In context with Cardinal, "Old Friends" opens the album and is thematically connected to its final track, "New Friends". Both songs center on friendship; Moreland called the companion songs "odes to the fluctuating relationships that come with young adulthood." It was, like much of Cardinal, inspired by evening walks around Brookdale Park in his hometown of Montclair, New Jersey; the song's opening lyrics detail its "familiar sidewalk cracks and dogwood trees." The lyrics are fictional, but "deeply" connected to Hall's experiences. In an interview, Hall considered the song to have "an element of staying the same while everything around you changes and wanting to be adaptable but also being a little stubborn about it."

==Release and reception==
"Old Friends" debuted as a live acoustic rendition, recorded for Philadelphia-based Schuylkill Sessions and released online in July 2015. The studio version of the track premiered on Stereogum, an online music magazine, on January 5, 2016; in addition, the post announced the band's second album, Cardinal.
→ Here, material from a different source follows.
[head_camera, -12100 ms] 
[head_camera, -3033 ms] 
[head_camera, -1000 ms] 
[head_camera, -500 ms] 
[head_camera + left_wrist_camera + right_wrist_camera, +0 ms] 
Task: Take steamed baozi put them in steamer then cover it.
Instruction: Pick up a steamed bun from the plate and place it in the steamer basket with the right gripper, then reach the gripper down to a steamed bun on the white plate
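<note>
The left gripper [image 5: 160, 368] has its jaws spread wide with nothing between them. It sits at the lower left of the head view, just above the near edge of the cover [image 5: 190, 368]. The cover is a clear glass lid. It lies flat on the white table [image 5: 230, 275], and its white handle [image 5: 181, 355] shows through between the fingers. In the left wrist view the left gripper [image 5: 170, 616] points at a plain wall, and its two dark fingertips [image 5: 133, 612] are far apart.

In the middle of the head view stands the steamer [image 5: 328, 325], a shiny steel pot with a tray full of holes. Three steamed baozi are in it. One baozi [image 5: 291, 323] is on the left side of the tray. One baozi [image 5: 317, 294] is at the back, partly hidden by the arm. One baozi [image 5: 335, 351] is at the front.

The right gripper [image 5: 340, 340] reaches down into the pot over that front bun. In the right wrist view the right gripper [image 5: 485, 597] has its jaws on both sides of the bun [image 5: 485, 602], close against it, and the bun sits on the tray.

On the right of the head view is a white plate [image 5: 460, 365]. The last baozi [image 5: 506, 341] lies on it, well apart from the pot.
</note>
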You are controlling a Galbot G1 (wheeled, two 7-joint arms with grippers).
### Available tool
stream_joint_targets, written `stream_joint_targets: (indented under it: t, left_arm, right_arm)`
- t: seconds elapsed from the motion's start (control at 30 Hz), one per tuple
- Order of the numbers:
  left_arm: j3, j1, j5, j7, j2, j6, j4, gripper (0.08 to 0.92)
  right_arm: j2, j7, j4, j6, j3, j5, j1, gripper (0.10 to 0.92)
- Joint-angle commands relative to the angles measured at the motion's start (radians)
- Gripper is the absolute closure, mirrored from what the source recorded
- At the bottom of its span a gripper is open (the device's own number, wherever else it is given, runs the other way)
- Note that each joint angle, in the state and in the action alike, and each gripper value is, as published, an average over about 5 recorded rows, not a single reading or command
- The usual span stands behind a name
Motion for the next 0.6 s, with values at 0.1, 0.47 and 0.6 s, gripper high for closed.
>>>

Timothy Monger, reviewing Cardinal for AllMusic, complimented the song's "easygoing" tone and "affable melody." Moreland, writing for Pitchfork, praised the song's heartfelt message, and its line "between melancholy and optimism." Collin Brennan at Consequence of Sound too praised this duality, extolling the song as a "gem": "it bears listening to with the volume turned all the way up," he wrote. Spins Colin Joyce felt the song's abstract observations conceal its "heartbreaking" realization to "call my parents when I think of them" and "tell my friends when I love them." James Rettig, writing for Stereogum in the song's premiere post, compared its lyricism to Taylor Swift ("by way of, like, Built to Spill"), and suggested the song "takes on how stifling it can be to be tethered to your past, but how worthwhile those long-term connections can feel."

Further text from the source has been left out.